ABOUT THIS TASK –
With all images omitted, write out the records word for word.

________

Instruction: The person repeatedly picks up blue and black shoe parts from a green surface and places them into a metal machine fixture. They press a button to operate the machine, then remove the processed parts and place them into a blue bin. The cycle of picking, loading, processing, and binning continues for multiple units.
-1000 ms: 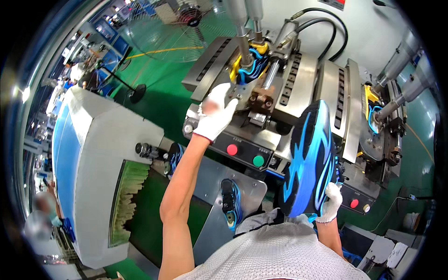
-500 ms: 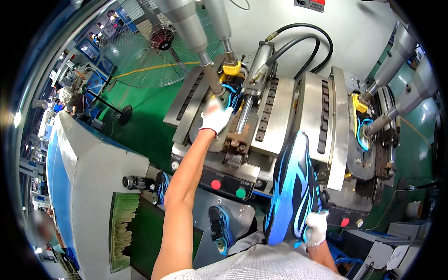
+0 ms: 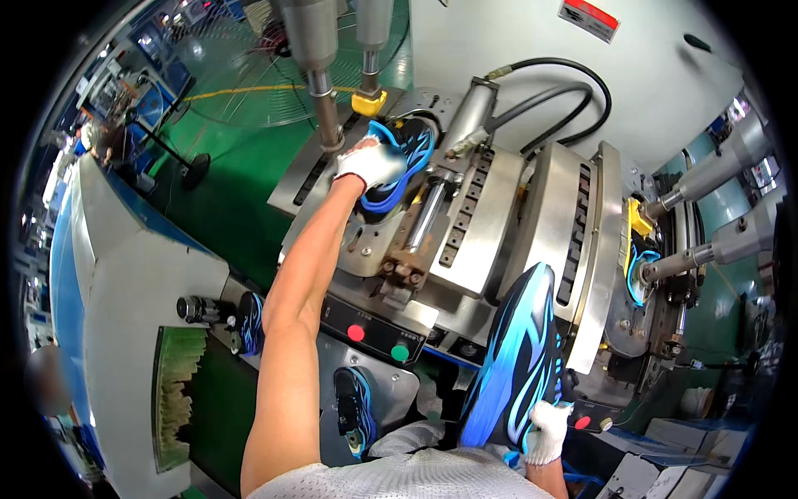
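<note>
My left hand, in a white glove with a red cuff, grips a black and blue shoe at the left station of the machine. Its fingers are partly blurred and hidden against the shoe. To the left of that shoe are a metal press rod and a yellow pad on a second rod, both apart from it. At the lower right, my right hand, also white-gloved, is closed on the heel end of another shoe, its blue and black sole facing up and its toe pointing away.
Another shoe sits under rods at the right station. A red button and a green button are on the front panel. Two more shoes lie lower left. Black hoses arch behind, and a fan stands far left.
My left hand has moved from beside the press rod onto the left shoe, which now sits clear of the rods, shifted right. The view has turned slightly; my right hand still holds its shoe.
</note>
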Motion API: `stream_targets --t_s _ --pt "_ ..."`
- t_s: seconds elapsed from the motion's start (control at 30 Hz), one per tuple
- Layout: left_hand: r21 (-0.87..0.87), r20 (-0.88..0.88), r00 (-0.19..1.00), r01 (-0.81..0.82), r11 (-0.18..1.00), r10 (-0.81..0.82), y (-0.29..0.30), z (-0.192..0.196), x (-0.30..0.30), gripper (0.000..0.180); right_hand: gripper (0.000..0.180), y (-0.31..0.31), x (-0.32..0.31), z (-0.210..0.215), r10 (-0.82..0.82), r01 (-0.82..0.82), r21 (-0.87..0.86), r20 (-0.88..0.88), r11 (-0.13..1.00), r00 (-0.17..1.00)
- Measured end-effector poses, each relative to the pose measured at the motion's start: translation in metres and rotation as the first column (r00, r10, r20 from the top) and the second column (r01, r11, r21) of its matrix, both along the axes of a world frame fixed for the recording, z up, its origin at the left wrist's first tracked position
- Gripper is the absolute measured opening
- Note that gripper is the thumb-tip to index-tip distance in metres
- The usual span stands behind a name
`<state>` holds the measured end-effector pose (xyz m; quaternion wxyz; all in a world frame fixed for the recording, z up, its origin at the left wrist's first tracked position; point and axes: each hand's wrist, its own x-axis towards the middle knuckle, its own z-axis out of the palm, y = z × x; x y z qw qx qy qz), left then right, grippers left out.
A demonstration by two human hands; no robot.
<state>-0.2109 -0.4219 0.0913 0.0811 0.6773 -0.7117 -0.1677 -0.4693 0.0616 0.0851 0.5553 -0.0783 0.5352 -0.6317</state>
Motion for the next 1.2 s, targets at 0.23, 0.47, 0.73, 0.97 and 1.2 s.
stream_targets --t_s 0.23,0.47,0.73,0.97,1.2 --pt "-0.189 0.003 0.998 -0.058 0.98 0.06 0.139 0.059 0.087 0.072 0.026 -0.137 0.061 0.028 0.084 -0.104 -0.236 -0.096 0.966 0.992" --pt "-0.175 -0.226 0.947 -0.271 0.946 0.23 0.368 -0.003 0.22 0.048 0.015 -0.441 0.158 -0.023 0.304 -0.314 0.009 -0.28 0.949 0.911" --pt "0.125 0.143 0.702 -0.712 0.691 0.698 0.546 -0.132 0.251 0.061 0.028 -0.546 0.188 -0.106 0.37 -0.082 0.78 -0.384 0.62 -0.846" --pt "-0.035 -0.187 0.769 -0.627 0.778 0.611 0.532 -0.248 0.211 0.068 0.037 -0.644 0.093 -0.101 0.285 -0.249 0.34 -0.93 0.907 -0.233" --pt "0.182 -0.281 0.596 -0.737 0.651 0.752 0.563 -0.236 0.221 0.06 0.069 -0.371 0.205 0.0 0.127 -0.824 -0.089 -0.973 0.56 0.191"
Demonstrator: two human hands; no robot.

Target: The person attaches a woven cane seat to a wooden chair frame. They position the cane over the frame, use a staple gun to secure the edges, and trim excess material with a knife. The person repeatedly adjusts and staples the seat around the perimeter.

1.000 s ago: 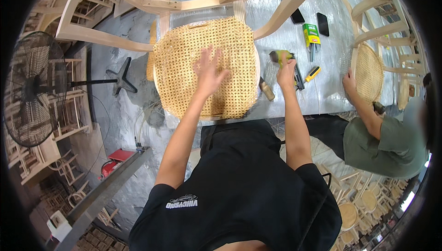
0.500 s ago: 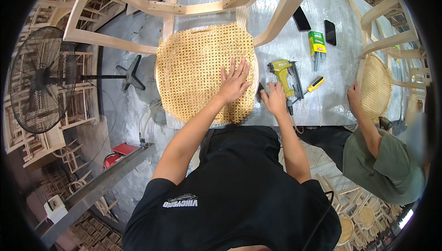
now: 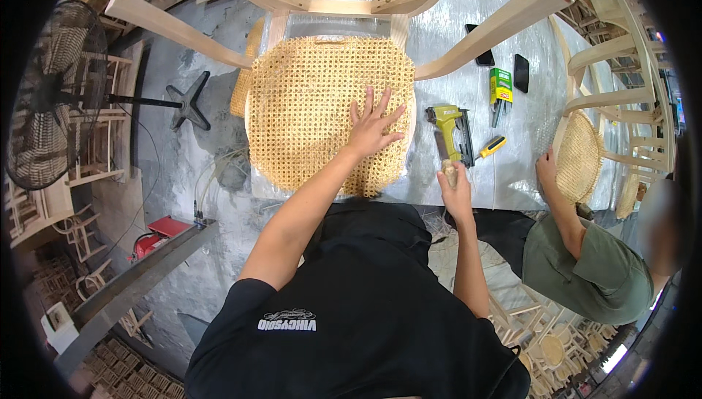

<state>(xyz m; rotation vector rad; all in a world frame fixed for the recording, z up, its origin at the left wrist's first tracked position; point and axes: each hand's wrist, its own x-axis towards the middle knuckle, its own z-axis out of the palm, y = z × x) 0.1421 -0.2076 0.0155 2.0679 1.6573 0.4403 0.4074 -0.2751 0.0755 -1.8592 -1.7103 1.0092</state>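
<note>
My left hand (image 3: 371,128) lies flat with spread fingers on the woven cane webbing (image 3: 314,106), which covers a wooden chair seat. Under it, the pale chair frame (image 3: 322,5) stretches away toward the far side, its legs resting across the table. My right hand (image 3: 457,193) is closed around a flat-bladed hand tool (image 3: 450,171) with a pale handle; the dark blade points away from me, its exact kind unclear. Just beyond that hand lies a green staple gun (image 3: 452,132). Right of it is a yellow-and-black screwdriver (image 3: 491,146).
A green-and-yellow box (image 3: 501,86) and two dark phones (image 3: 521,73) lie on the plastic-covered table (image 3: 512,179). At right, another person (image 3: 585,253) touches a second cane-seated chair (image 3: 580,154). A standing fan (image 3: 55,95) and a red machine (image 3: 157,234) are at left.
My right hand has picked up the flat-bladed tool from beside the seat and drawn it slightly right and nearer me. My left hand stays on the webbing.
</note>
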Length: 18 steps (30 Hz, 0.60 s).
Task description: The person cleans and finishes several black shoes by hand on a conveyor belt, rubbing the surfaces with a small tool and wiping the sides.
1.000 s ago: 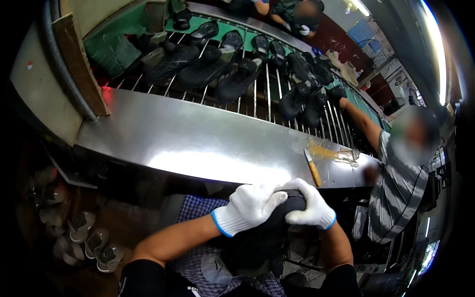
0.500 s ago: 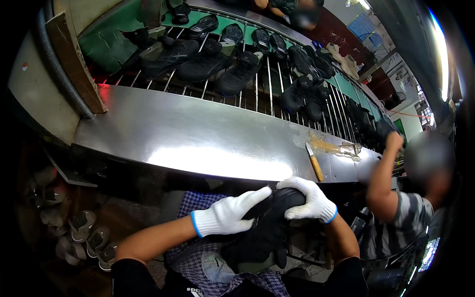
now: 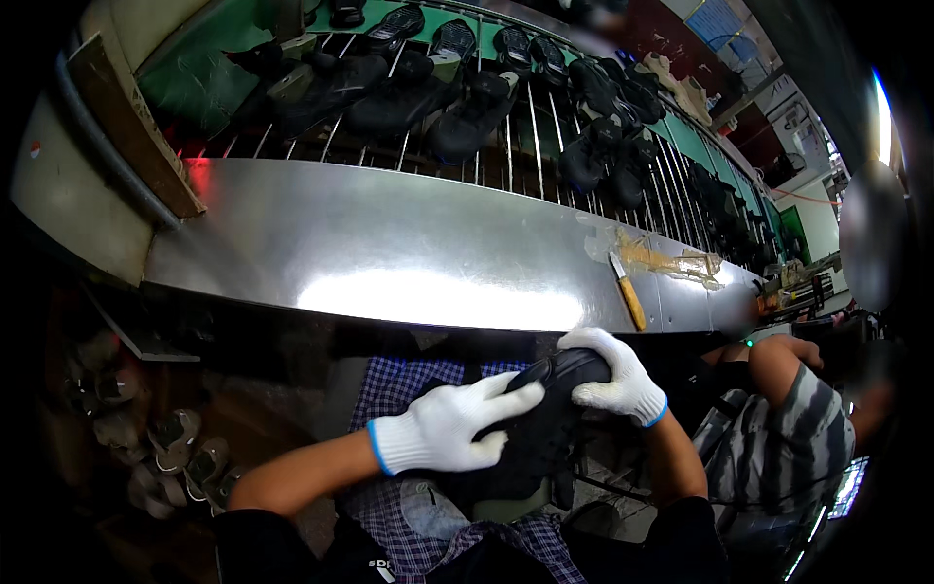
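Two gloved hands hold a black shoe on the lap, just below the steel bench.

The left hand (image 3: 449,428), in a white knit glove with a blue cuff, lies across the side of the black shoe (image 3: 530,433) with fingers stretched forward and pressed on it; the right hand (image 3: 615,380), gloved the same way, is curled over the rounded end of the shoe and grips it. The shoe is dark and matte, and it rests over a blue checked cloth (image 3: 409,384) on the knees. Just above the shoe runs the front edge of the steel bench (image 3: 389,253), shiny and bare in the middle. On the bench, right of the shoe, lies a yellow-handled knife (image 3: 628,292) beside a crumpled clear wrapper (image 3: 671,261). Behind the bench, a wire rack (image 3: 530,146) carries many black shoes (image 3: 409,88). Right of the shoe sits another person in a striped shirt (image 3: 778,467), close by.
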### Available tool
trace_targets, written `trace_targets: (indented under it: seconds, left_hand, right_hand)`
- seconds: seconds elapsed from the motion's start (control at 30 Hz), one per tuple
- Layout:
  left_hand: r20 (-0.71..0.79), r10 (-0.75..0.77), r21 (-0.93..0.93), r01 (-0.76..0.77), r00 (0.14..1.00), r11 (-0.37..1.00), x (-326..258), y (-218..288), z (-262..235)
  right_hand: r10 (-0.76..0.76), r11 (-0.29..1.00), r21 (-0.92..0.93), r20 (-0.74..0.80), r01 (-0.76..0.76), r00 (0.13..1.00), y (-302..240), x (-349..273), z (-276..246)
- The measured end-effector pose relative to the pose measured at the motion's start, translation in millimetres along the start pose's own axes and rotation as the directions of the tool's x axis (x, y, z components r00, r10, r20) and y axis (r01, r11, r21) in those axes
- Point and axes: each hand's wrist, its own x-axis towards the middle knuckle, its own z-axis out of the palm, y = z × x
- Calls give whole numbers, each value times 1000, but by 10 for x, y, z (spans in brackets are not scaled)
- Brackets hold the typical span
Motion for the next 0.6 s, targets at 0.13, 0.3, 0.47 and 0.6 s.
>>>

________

ANSWER SECTION –
Instruction: The person repeatedly picks up blue and black shoe parts from a green surface and places them into a metal machine fixture. They press a button to operate the machine, then remove the processed parts and place them into a blue bin. The cycle of picking, loading, processing, and binning continues for multiple units.
-1000 ms: 
-500 ms: 
+0 ms: 
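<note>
My left hand, in a white glove with a red cuff, grips a black and blue shoe at the left station of the machine. Its fingers are partly blurred and hidden against the shoe. To the left of that shoe are a metal press rod and a yellow pad on a second rod, both apart from it. At the lower right, my right hand, also white-gloved, is closed on the heel end of another shoe, its blue and black sole facing up and its toe pointing away.
Another shoe sits under rods at the right station. A red button and a green button are on the front panel. Two more shoes lie lower left. Black hoses arch behind, and a fan stands far left.
My left hand has moved from beside the press rod onto the left shoe, which now sits clear of the rods, shifted right. The view has turned slightly; my right hand still holds its shoe.
</note>
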Motion API: `stream_targets --t_s _ --pt "_ ..."`
- t_s: seconds elapsed from the motion's start (control at 30 Hz), one per tuple
- Layout: left_hand: r21 (-0.87..0.87), r20 (-0.88..0.88), r00 (-0.19..1.00), r01 (-0.81..0.82), r11 (-0.18..1.00), r10 (-0.81..0.82), y (-0.29..0.30), z (-0.192..0.196), x (-0.30..0.30), gripper (0.000..0.180); right_hand: gripper (0.000..0.180), y (-0.31..0.31), x (-0.32..0.31), z (-0.210..0.215), r10 (-0.82..0.82), r01 (-0.82..0.82), r21 (-0.87..0.86), r20 (-0.88..0.88), r11 (-0.13..1.00), r00 (-0.17..1.00)
- Measured end-effector poses, each relative to the pose measured at the motion's start: translation in metres and rotation as the first column (r00, r10, r20 from the top) and the second column (r01, r11, r21) of its matrix, both along the axes of a world frame fixed for the recording, z up, its origin at the left wrist's first tracked position
- Gripper is the absolute measured opening
- Note that gripper is the thumb-tip to index-tip distance in metres
- The usual span stands behind a name
`<state>` holds the measured end-effector pose (xyz m; quaternion wxyz; all in a world frame fixed for the recording, z up, its origin at the left wrist's first tracked position; point and axes: each hand's wrist, its own x-axis towards the middle knuckle, its own z-axis out of the palm, y = z × x; x y z qw qx qy qz), left then right, grippers left out.
A demonstration by two human hands; no robot.
<state>-0.2109 -0.4219 0.0913 0.0811 0.6773 -0.7117 -0.1677 -0.4693 0.0616 0.0851 0.5553 -0.0783 0.5352 -0.6317</state>
Motion for the next 1.2 s, targets at 0.23, 0.47, 0.73, 0.97 and 1.2 s.
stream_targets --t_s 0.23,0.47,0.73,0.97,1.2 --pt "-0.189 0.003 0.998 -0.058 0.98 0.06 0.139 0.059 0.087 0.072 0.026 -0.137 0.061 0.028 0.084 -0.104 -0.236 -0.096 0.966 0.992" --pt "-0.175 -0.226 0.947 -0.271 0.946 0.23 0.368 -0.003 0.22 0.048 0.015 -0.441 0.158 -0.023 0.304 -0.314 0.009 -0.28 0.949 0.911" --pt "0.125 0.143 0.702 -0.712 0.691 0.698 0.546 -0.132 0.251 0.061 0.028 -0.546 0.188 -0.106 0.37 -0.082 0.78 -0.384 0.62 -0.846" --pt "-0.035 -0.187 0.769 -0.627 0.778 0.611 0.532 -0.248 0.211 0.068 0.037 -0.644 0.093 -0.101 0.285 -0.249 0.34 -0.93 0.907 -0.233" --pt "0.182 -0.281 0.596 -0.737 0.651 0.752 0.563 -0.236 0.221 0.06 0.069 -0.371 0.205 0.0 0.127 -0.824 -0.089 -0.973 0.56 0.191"
Demonstrator: two human hands; no robot.

Target: The person attaches a woven cane seat to a wooden chair frame. They position the cane over the frame, use a staple gun to secure the edges, and trim excess material with a knife. The person repeatedly adjusts and staples the seat around the perimeter.

1.000 s ago: 
0.500 s ago: 
now: 

<state>(xyz m; rotation vector rad; all in a world frame fixed for the recording, z up, its origin at the left wrist's first tracked position; point and axes: each hand's wrist, its own x-axis towards the middle knuckle, its own z-axis out of the palm, y = z × x) 0.1421 -0.2076 0.0155 2.0679 1.6573 0.4403 0.4074 -0.2751 0.0755 -1.8592 -1.7103 1.0092</state>
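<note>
My left hand (image 3: 371,128) lies flat with spread fingers on the woven cane webbing (image 3: 314,106), which covers a wooden chair seat. Under it, the pale chair frame (image 3: 322,5) stretches away toward the far side, its legs resting across the table. My right hand (image 3: 457,193) is closed around a flat-bladed hand tool (image 3: 450,171) with a pale handle; the dark blade points away from me, its exact kind unclear. Just beyond that hand lies a green staple gun (image 3: 452,132). Right of it is a yellow-and-black screwdriver (image 3: 491,146).
A green-and-yellow box (image 3: 501,86) and two dark phones (image 3: 521,73) lie on the plastic-covered table (image 3: 512,179). At right, another person (image 3: 585,253) touches a second cane-seated chair (image 3: 580,154). A standing fan (image 3: 55,95) and a red machine (image 3: 157,234) are at left.
My right hand has picked up the flat-bladed tool from beside the seat and drawn it slightly right and nearer me. My left hand stays on the webbing.
</note>
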Length: 18 steps (30 Hz, 0.60 s).
Task description: The person cleans and finishes several black shoes by hand on a conveyor belt, rubbing the surfaces with a small tool and wiping the sides.
1.000 s ago: 
0.500 s ago: 
now: 
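Two gloved hands hold a black shoe on the lap, just below the steel bench.

The left hand (image 3: 449,428), in a white knit glove with a blue cuff, lies across the side of the black shoe (image 3: 530,433) with fingers stretched forward and pressed on it; the right hand (image 3: 615,380), gloved the same way, is curled over the rounded end of the shoe and grips it. The shoe is dark and matte, and it rests over a blue checked cloth (image 3: 409,384) on the knees. Just above the shoe runs the front edge of the steel bench (image 3: 389,253), shiny and bare in the middle. On the bench, right of the shoe, lies a yellow-handled knife (image 3: 628,292) beside a crumpled clear wrapper (image 3: 671,261). Behind the bench, a wire rack (image 3: 530,146) carries many black shoes (image 3: 409,88). Right of the shoe sits another person in a striped shirt (image 3: 778,467), close by.
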### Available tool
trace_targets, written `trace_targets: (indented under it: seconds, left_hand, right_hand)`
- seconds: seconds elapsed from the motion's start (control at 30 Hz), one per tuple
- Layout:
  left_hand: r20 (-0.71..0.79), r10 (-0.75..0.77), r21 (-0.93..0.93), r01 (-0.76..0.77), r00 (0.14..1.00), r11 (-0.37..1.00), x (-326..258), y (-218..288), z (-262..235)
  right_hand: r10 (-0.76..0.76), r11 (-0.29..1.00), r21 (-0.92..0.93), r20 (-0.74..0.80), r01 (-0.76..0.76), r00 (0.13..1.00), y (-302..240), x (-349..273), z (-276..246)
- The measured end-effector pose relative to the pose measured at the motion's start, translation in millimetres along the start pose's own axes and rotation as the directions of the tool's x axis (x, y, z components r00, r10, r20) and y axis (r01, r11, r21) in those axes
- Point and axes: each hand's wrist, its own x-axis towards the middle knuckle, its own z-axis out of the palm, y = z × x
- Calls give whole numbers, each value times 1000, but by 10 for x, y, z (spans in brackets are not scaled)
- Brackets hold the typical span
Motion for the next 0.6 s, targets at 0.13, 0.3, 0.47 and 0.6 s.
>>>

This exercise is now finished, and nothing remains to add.